En el año 2007 muchos magos de la política pronosticaban una recomposición moral del mandatario recién estrenado, concediéndole, como si se tratara de un sorteo y no una obligación nacional, el derecho a la duda sobre el manejo de la administración y las libertades públicas. “Pero gallo/gallina que come huevo, ni que le quemen el pico.”

De tal manera, reconsidero el valor de denuncia de este fenómeno inmoral, por la complejidad de una Nicaragua entretejida de un pasado y presente confuso donde el tiempo ha perdido el valor. “El pasado como una parte del presente.
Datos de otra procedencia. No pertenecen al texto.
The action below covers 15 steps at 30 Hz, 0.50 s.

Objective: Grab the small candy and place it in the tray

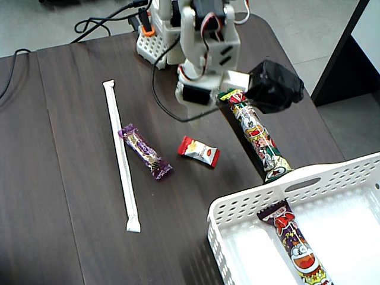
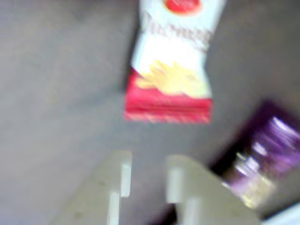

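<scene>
The small candy [image 1: 199, 151], white with red crimped ends, lies flat on the dark table near its middle. It fills the top of the wrist view [image 2: 171, 70], blurred. My gripper [image 1: 191, 102] hangs above the table behind the candy, apart from it. In the wrist view the gripper [image 2: 147, 173] shows two white fingertips with a narrow gap and nothing between them; the candy lies just beyond them. The tray [image 1: 267, 191], a white perforated basket, stands at the bottom right of the fixed view.
A purple wrapped bar [image 1: 144, 151] lies left of the candy and shows in the wrist view [image 2: 267, 154]. A long white stick [image 1: 122, 157] lies further left. One cartoon-printed snack stick [image 1: 258, 133] lies beside the tray, another [image 1: 297, 246] inside it. Cables run behind the arm's base.
</scene>
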Motion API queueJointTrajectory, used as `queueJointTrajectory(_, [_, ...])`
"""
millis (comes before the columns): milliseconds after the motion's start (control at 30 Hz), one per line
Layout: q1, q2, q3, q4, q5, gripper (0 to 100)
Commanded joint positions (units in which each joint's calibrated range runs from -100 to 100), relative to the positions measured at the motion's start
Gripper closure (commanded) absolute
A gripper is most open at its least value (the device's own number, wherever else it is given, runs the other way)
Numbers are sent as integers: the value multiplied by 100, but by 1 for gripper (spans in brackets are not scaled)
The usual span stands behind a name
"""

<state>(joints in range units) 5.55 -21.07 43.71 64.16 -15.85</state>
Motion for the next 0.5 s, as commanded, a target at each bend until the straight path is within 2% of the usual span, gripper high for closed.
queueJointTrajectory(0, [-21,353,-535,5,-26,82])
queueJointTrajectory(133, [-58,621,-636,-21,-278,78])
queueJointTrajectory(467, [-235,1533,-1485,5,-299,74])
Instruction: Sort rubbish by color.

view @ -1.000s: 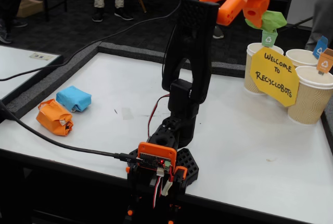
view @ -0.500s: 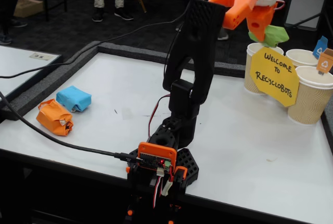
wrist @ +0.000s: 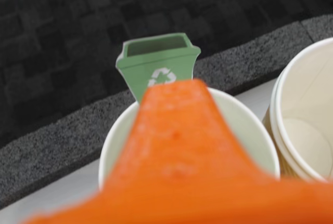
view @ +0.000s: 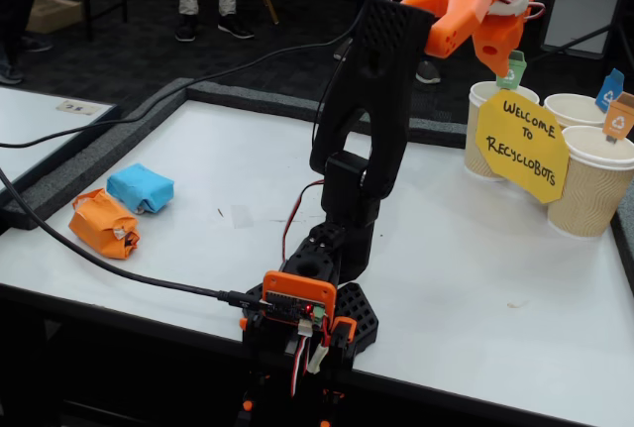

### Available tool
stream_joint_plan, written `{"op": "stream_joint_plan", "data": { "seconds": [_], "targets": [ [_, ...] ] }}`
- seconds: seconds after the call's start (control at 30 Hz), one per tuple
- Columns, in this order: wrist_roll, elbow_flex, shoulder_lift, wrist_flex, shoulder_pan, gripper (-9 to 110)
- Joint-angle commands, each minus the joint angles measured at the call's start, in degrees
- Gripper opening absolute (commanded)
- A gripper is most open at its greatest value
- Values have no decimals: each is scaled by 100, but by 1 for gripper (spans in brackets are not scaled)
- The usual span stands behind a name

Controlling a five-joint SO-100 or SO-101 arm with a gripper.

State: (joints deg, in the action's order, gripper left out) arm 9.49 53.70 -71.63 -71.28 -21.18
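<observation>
one arm (view: 362,130) raised, fingers (view: 492,51) over green-tagged cup (wrist: 244,125), grip state unclear

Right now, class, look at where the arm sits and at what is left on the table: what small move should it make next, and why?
Probably lift and swing back toward the table's left side. The gripper hangs over the green-tagged cup with no green bundle in sight, so that drop looks done. The light blue bundle and orange bundle lie unsorted at the left of the fixed view.
</observation>
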Motion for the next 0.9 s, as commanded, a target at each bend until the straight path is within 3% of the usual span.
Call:
{"op": "stream_joint_plan", "data": {
  "seconds": [0.0,0.3,0.47,0.87],
  "targets": [
    [97,-914,-246,185,-114,13],
    [53,-1415,-1336,-1318,624,1],
    [44,-1371,-2162,-2259,1274,0],
    [44,1459,-5010,-2522,1793,0]
  ]
}}
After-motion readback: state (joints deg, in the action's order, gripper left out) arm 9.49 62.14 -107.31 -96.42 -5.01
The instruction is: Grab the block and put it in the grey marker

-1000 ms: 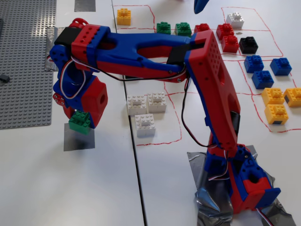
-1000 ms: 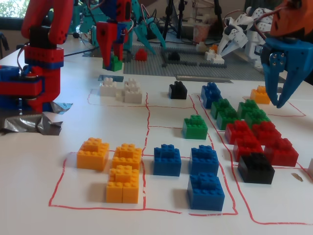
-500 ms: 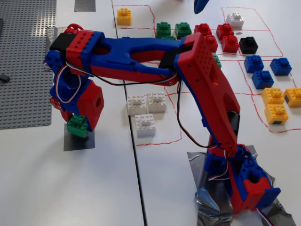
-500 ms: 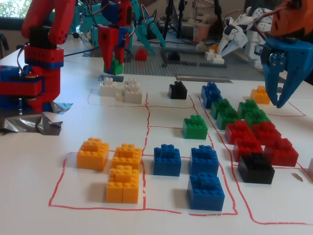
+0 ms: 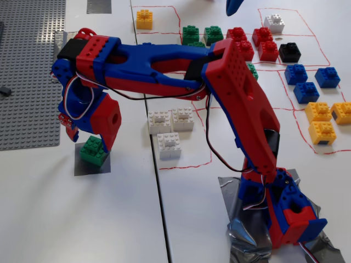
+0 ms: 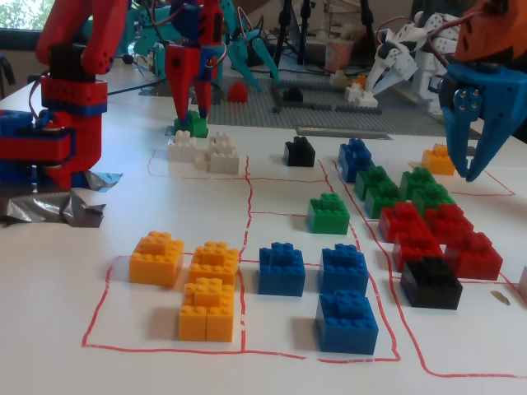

Quizás eso sea lógico, pues como muestra la historia de América Latina, el presente no es básicamente distinto del pasado, ni los problemas prescindiendo de su forma de presentación son muy diferentes que aquellos que trataron de solucionar nuestras personalidades históricas.” (Alba).

En la apertura de nuestro actual capítulo histórico nos ronda el fantasma del somocismo, reencarnado en un orteguismo con pretensiones vitalicias, que mediante la antigua voz del provincialismo intelectual demanda en el intertexto su proclama “Ortega Forever”.  Y es que “Quien con monstruos lucha cuide de convertirse a su vez en monstruo.” (Nietzsche).

Por lo antes planteado, no es de extrañarnos que el actual mandatario haya apoyado a su colega dictatorial Muamar el Gadafi en las masacres populares, ni que recientemente  presentara  como compañero de fórmula a un ex general en retiro (de las fuerzas todavía aún no represoras), cómplice por apoyar con su presencia la reelección inconstitucional.

Cabe destacar, que la institucionalidad de las fuerzas del orden público manoseadas por un poder familiar, que obedecen mediante los halagos y regalías recibidos en calidad de mercenarios, se trasforman por excelencia en órganos represores que han dejado facturas impagables en la memoria histórica del nicaragüense.

El mensaje es claro, frío y calculado en un ambiente “yoquepierdista”, donde nos suben el rango de la miseria, donde no se dirime la falta de operatividad que en cualquier estado moderno poseen las instituciones encargadas de frenar el abuso público.

Este año, lejos de ser una fiesta cívica es una ópera bufa orquestada por un actor ya despojado de su careta histórica de “revolucionario”, harto conocida en costosos anuncios, dejando en evidencia cuál es la tierra prometida que heredará a su nación. Donde la carestía de la vida junto a la miseria ascienden paralelamente a los actos de corrupción que llenan las cuentas privadas que patrocinan la conformación de una nueva dinastía, y pareciera que en Nicaragua: “Todo es del César, menos el pueblo.” (EMS).

*Poeta, narrador, ensayista y abogado.